Quando ti muovi dentro un genere specifico devi studiarti tutto quello che è stato fatto prima per capire cosa fare e cosa non fare. In Italia ci sono i film di Donato Carrisi, prima di lui mi viene in mente La ragazza del lago di Andrea Molaioli (2006). E prima ancora, fra i “classici”, mi sono ispirato a Un borghese piccolo piccolo (1977) e Indagine su un cittadino al di sopra di ogni sospetto (1970). Riguardo al cinema USA, sicuramente c’è moltissimo di True Detective: non è un vero e proprio omaggio, la serie ormai è qualcosa che fa parte della mia vita, l’avrò vista almeno dieci volte… Il rapporto tra i due protagonisti, due poliziotti pieni di debolezze e incongruenze, mi ha sempre affascinato, e ho in qualche modo cercato di ricreare questa dinamica.

Massimo Popolizio e Edoardo Pesce sono bravissimi a rendere questo legame. Com’è stato dirigerli?

Grandioso, perché quando chiedi a un attore di fare qualcosa di inusuale rispetto alla sua carriera, insieme avete la possibilità di esplorare. Inoltre ho visto come, attraverso di loro, i personaggi prendevano forma e vita durante le riprese. La capacità di un regista è anche quella di riconoscere all’attore il fatto che sa vivere e capire il personaggio meglio di lui, una volta che veste quei panni. Edoardo Pesce è molto istintivo, quindi durante ogni ciak inventava alcune cose e proponeva idee, con Massimo Popolizio, invece, è stato tutto studiato prima perché parlavamo di ogni minimo dettaglio dalla camminata del sergente Rio a come avrebbe guardato e parlato. Due approcci molti diversi ma stimolanti allo stesso modo.

Ai confini del male
Edoardo Pesce in “Ai confini del male”.

La scena della lotta finale dove la telecamera riprende dall’alto i due protagonisti è molto intensa…

Sì, perché penso che se avessi chiuso con la classica scena di azione avrebbe perso forza l’intero film. Invece Ai confini del male parla di due uomini, due padri, due amici-nemici, perciò dal mio punto di vista è sempre stato quello il finale: due persone a nudo, per terra, che distrutte cercano di uccidersi come possono, ma riconoscendosi l’uno nell’altro. La scena in sé non significa “Io ti voglio uccidere” ma “Io ti devo uccidere”.

Quanto ha influito la pandemia sulla realizzazione e sulla scelta delle location?

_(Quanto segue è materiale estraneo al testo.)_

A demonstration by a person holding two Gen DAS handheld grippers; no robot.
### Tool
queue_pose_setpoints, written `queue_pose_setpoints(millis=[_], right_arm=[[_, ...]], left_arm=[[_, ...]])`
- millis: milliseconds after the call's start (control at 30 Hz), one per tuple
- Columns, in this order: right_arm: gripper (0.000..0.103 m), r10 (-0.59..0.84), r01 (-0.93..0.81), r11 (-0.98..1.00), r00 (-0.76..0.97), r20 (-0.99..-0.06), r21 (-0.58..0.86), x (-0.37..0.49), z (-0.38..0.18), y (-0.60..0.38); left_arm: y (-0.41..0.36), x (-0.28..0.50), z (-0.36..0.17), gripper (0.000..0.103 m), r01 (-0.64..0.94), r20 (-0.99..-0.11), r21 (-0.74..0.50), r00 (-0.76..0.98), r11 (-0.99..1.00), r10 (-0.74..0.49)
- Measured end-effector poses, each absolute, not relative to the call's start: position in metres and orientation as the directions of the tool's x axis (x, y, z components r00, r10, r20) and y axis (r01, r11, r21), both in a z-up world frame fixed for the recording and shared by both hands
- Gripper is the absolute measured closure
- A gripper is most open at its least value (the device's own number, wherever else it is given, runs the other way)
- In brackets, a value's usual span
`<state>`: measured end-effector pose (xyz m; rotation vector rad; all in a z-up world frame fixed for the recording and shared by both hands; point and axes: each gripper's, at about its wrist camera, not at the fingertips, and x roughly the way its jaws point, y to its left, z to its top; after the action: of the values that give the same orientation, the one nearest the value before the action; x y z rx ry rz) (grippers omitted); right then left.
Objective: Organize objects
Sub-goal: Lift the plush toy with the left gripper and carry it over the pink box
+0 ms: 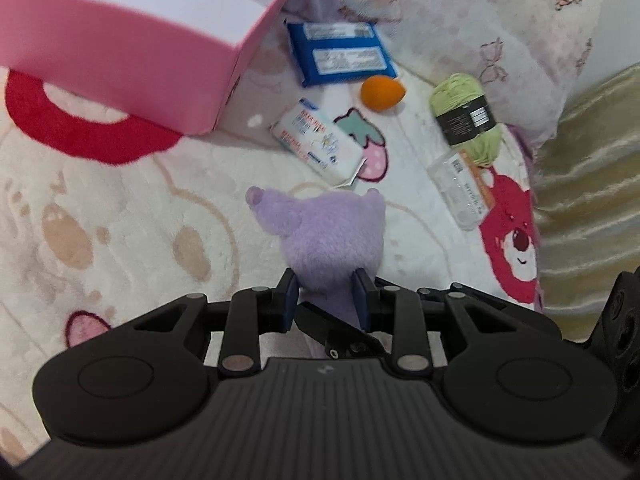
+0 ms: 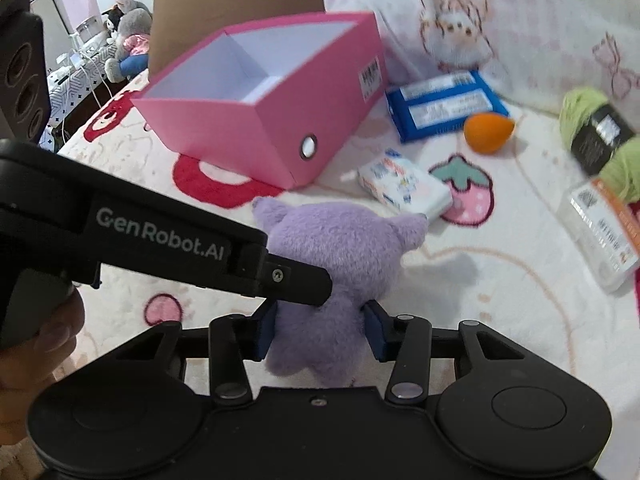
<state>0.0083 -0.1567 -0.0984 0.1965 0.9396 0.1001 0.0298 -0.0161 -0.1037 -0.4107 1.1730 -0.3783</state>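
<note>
The purple plush toy (image 1: 332,236) lies on the cream cartoon-print blanket (image 1: 120,240) with its long axis running away from both cameras, its eared head pointing toward twelve o'clock and its lower body nearest the fingers. The left gripper (image 1: 327,300) is clenched on the toy's lower body, the blue pads pressed into the fur on both sides. The right gripper (image 2: 322,330) also straddles the toy's lower body; its pads touch the fur on each side, so it grasps the toy more loosely. In the right wrist view the left gripper's arm crosses from nine o'clock, with "GenRobot.AI" printed in white on its side, and a hand (image 2: 36,344) holds its grip. The open pink box (image 2: 264,104) stands at about eleven o'clock of the toy, with a barcode label on its end wall. At one o'clock lie a white tissue pack (image 2: 404,188), a blue packet (image 2: 444,106) with white labels too blurred to read, and an orange sponge (image 2: 488,132). At two o'clock lie a green yarn ball (image 2: 600,136) with a black band and a clear box (image 2: 604,236).
</note>
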Motion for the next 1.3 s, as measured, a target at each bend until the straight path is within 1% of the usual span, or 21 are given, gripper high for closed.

La mia idea era girare il film da un’altra parte. Un po’ per la pandemia, un po’ per questioni di budget ho chiesto di farlo nel Lazio ed è stata una sfida perché il Lazio non aveva, dal mio punto di vista, quello che stavo cercando. Non potevo girare in un paesino preciso perché non avrebbe avuto quelle atmosfere che io ricercavo. Quindi abbiamo fatto un patchwork di luoghi e ringrazio lo scenografo Ettore Guerrieri insieme al direttore della fotografia, Davide Manca, che hanno fatto un lavoro eccezionale per dare a questo “non luogo” che abbiamo costruito una struttura davvero reale. Ci tenevo ad avere un film che avesse un rapporto con l’acqua e con gli specchi, perché credo che l’immagine che vediamo riflessa nello specchio o nell’acqua in realtà non sia la nostra, ma un’altra versione di te. È così è per tutti i personaggi.

Il finale lascia intendere un possibile seguito: hai già un’idea di film o serie sulla storia di cane pazzo?

Io sono contrario ai sequel, ma se lo faranno sarò contento per chi lo farà [sorride].